3) Tyler Thornton and Quinn Cook. They are separate people, for now. Thornton started, but he was having a fouling kind of night. He showed he can still hit the big shot, though, with this modest version being a first half 3-pointer from the corner to put Duke up for good. And even on an off-night, he has something of the statesman about him, that Greater D.C. confidence and toughness other leadership guys have brought to Duke from the nation’s capital: Billy King, Nate James, Nolan Smith. “I’m not knocking anyone else’s area,” explains Thornton, “but you can tell the difference between [AAU] teams from our area and teams from other areas.” He’s talking about defense, for one thing, and the schools of hard knocks and merciless competition. “My first varsity game in high school,” Thornton remembers, “I played against Chris Wright [before he attended Georgetown] and he gave me 43 points.” And it was defense—and the confidence that comes with it—that kept Quinn Cook in this game for his best performance of the year. “That’s been my downfall since I’ve been here [at Duke] is working on my defense,” said Cook, “and I’ve been putting in extra time and it paid off.” The key: “just my motivation.” That’s what Coach K likes to hear, and if what we’re learning about the characters of this D.C. point guard duo holds, we may see them loosely platooned together going forward.
4) Mason Plumlee, Miles Plumlee and Ryan Kelly.
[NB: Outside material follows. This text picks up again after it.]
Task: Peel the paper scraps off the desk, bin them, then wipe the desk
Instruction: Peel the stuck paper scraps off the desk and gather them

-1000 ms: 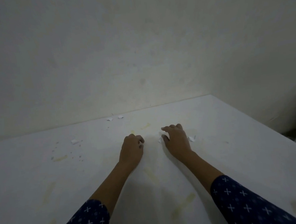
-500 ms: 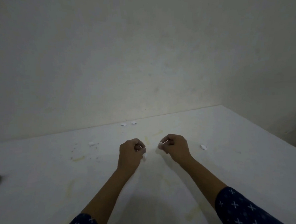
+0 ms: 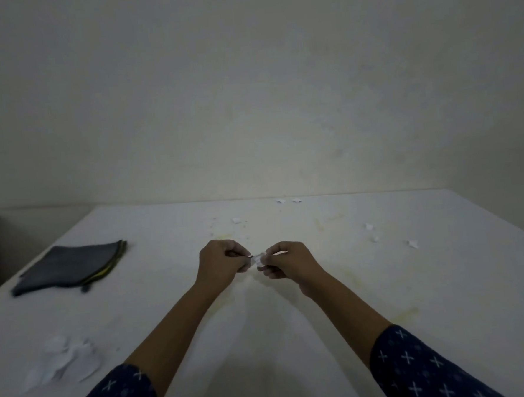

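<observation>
peel phase, I'd say partway | left grip (image 3: 220, 262) + right grip (image 3: 290, 262) both pinch one scrap (image 3: 259, 259) just above desk (image 3: 323, 323) | stray scraps (image 3: 237, 220) on far desk, white pile (image 3: 62, 361) at left unbinned | cloth (image 3: 71, 266) idle, wipe pending

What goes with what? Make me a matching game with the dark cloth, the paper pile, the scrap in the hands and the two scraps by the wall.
Things:
1 dark cloth
2 paper pile
3 held scrap
4 two far scraps

Places:
A pinched between left hand and right hand
B desk's far edge, by the wall
C near left
D left side, farther back

Pairs: 1-D, 2-C, 3-A, 4-B
</observation>
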Motion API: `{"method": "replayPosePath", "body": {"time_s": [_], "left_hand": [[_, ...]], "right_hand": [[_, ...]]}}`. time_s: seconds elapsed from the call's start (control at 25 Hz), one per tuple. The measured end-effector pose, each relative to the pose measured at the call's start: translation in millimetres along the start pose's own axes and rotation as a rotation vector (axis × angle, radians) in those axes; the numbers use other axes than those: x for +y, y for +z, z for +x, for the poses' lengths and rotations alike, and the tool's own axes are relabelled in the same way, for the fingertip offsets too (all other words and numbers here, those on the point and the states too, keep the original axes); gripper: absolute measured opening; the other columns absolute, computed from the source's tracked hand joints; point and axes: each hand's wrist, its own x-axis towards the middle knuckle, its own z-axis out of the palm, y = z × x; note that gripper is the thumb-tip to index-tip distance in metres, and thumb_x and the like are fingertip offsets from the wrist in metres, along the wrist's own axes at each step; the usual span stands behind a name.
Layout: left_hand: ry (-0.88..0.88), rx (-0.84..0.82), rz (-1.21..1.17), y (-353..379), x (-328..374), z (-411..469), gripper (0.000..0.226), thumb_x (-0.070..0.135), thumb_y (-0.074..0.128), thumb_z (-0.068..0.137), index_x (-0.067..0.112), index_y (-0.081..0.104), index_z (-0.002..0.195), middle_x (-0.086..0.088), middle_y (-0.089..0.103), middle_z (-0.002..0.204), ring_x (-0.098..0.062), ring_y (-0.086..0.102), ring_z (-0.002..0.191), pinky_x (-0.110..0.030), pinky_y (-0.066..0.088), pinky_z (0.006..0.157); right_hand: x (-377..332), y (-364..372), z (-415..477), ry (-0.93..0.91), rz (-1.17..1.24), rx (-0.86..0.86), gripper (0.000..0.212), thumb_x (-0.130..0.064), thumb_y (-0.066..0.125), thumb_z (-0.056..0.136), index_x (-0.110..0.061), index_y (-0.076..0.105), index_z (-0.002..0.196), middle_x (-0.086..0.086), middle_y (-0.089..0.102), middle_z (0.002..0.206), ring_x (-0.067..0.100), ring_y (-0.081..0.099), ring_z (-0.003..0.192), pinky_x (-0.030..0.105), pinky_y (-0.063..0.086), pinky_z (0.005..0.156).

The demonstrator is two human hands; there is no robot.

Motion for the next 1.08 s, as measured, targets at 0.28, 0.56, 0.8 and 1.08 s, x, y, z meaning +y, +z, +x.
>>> {"method": "replayPosePath", "body": {"time_s": [0.28, 0.56, 0.8, 1.08], "left_hand": [[-0.049, 0.145, 0.065, -89.9, -35.8, -43.7, 0.014, 0.008, 0.064, 0.076, 0.005, 0.074, 0.067, -0.010, 0.071, 0.064, -0.020, 0.070, 0.064, -0.025, 0.053, 0.068], [-0.095, 0.265, 0.168, -186.6, -74.5, -86.2, 0.013, 0.000, 0.072, 0.068, 0.009, 0.072, 0.076, -0.001, 0.069, 0.067, -0.002, 0.062, 0.052, -0.004, 0.046, 0.054], [-0.109, 0.324, 0.186, -247.6, -92.0, -115.4, 0.016, -0.004, 0.070, 0.068, 0.008, 0.072, 0.078, -0.002, 0.072, 0.071, -0.007, 0.067, 0.060, -0.017, 0.053, 0.066], [0.061, 0.263, 0.449, -238.0, -111.7, -124.8, 0.014, -0.001, 0.062, 0.076, 0.009, 0.071, 0.079, -0.007, 0.072, 0.076, -0.015, 0.066, 0.069, -0.015, 0.049, 0.066]], "right_hand": [[8.8, 97.3, -18.5, -0.086, -0.084, -0.044, 0.010, 0.001, 0.071, 0.075, -0.004, 0.066, 0.068, 0.009, 0.061, 0.060, 0.016, 0.056, 0.050, 0.020, 0.052, 0.052], [15.3, 188.6, -41.0, -0.064, -0.038, -0.157, 0.011, 0.004, 0.071, 0.074, -0.002, 0.062, 0.073, 0.012, 0.060, 0.059, 0.017, 0.055, 0.047, 0.023, 0.050, 0.049], [18.4, 247.1, -57.2, -0.122, -0.191, -0.268, 0.019, -0.005, 0.077, 0.070, -0.003, 0.065, 0.085, 0.014, 0.065, 0.062, 0.020, 0.059, 0.053, 0.029, 0.053, 0.056], [30.5, 265.1, -64.2, -0.345, -0.428, -0.203, 0.010, -0.015, 0.075, 0.074, -0.009, 0.067, 0.077, -0.005, 0.055, 0.059, 0.007, 0.049, 0.054, 0.014, 0.039, 0.056]]}}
They are very tall. They don’t pass well from high post to low post. Kelly looked overcaffeinated. They seemed a little sleepy, as if the smallness of so many people on the court was a little tiring. Their characters remained solid if a little unknowable and underdeveloped. Mason has that real live jump hook now, and doesn’t foul anymore. But he’s quiet, although in the second half he started setting up shop on the block and calling for the ball. He knows he’s the man, and his teammates do too, but everyone seems to forget sometimes. Why is that? Just because he isn’t from D.C.?
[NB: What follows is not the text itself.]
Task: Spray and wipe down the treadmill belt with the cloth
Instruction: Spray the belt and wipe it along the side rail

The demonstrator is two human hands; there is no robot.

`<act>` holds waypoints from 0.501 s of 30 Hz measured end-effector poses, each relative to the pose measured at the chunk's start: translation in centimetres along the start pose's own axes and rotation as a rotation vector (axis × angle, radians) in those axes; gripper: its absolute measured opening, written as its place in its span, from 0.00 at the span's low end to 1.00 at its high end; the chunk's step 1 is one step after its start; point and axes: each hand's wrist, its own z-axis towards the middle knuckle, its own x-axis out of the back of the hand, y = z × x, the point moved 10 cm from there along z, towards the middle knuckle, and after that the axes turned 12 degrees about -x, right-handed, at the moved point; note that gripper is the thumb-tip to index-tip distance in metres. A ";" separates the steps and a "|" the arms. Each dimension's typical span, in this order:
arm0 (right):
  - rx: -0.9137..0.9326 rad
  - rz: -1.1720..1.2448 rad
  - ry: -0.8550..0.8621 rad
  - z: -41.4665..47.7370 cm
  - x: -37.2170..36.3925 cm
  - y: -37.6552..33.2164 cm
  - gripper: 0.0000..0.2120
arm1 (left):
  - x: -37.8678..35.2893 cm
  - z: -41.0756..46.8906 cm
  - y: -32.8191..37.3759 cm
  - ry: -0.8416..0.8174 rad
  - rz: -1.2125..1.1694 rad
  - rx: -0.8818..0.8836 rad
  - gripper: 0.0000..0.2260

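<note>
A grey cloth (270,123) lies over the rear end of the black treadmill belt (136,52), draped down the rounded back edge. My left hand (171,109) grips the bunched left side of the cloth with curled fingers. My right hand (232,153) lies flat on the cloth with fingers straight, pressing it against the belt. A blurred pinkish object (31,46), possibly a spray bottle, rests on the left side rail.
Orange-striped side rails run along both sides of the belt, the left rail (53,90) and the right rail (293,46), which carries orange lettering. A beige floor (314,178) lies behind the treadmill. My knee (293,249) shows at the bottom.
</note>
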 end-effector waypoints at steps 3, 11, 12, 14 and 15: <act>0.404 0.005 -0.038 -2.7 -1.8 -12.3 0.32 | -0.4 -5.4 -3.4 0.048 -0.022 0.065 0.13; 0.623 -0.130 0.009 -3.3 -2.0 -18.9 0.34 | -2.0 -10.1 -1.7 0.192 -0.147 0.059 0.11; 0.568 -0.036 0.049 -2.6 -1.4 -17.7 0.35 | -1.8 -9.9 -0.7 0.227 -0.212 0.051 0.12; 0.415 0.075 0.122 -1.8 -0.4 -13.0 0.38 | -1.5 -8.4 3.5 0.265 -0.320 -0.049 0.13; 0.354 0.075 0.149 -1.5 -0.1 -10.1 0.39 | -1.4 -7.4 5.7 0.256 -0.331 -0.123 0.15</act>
The first act is almost over. If the Thornton-Cook can bring the confidence and toughness; if Rivers can fight off the never-ending camera in his head; if Curry can find his flow, then Duke’s guards may give this team a chance to move beyond the “flashes of greatness” Andre Dawkins describes on the court. “We have the potential to be a really good team,” says Dawkins, who looked ridiculously relaxed off and on the court, where his jumpers—and one sexy floater in the lane—touched the net only out of courtesy. He’s a veteran now. He knows what’s coming, and that some magic alchemy is still required for this team to come together. It was Dawkins, after all, who put together some great December games last year, only to struggle in February and March. He knows that this sequel’s second act is about to begin, filled with heroic tests of character, and that in the final edit, the UNC-G game will go missing or sampled for the glimpses it revealed in a still-forming team headed for either varying degrees of tragedy or maybe, somehow, impossibly, a miraculous marriage once again.
Eric Martin is a writer living in Durham. His most recent novel, Donald, co-written with Stephen Elliott, was published by McSweeney’s in February.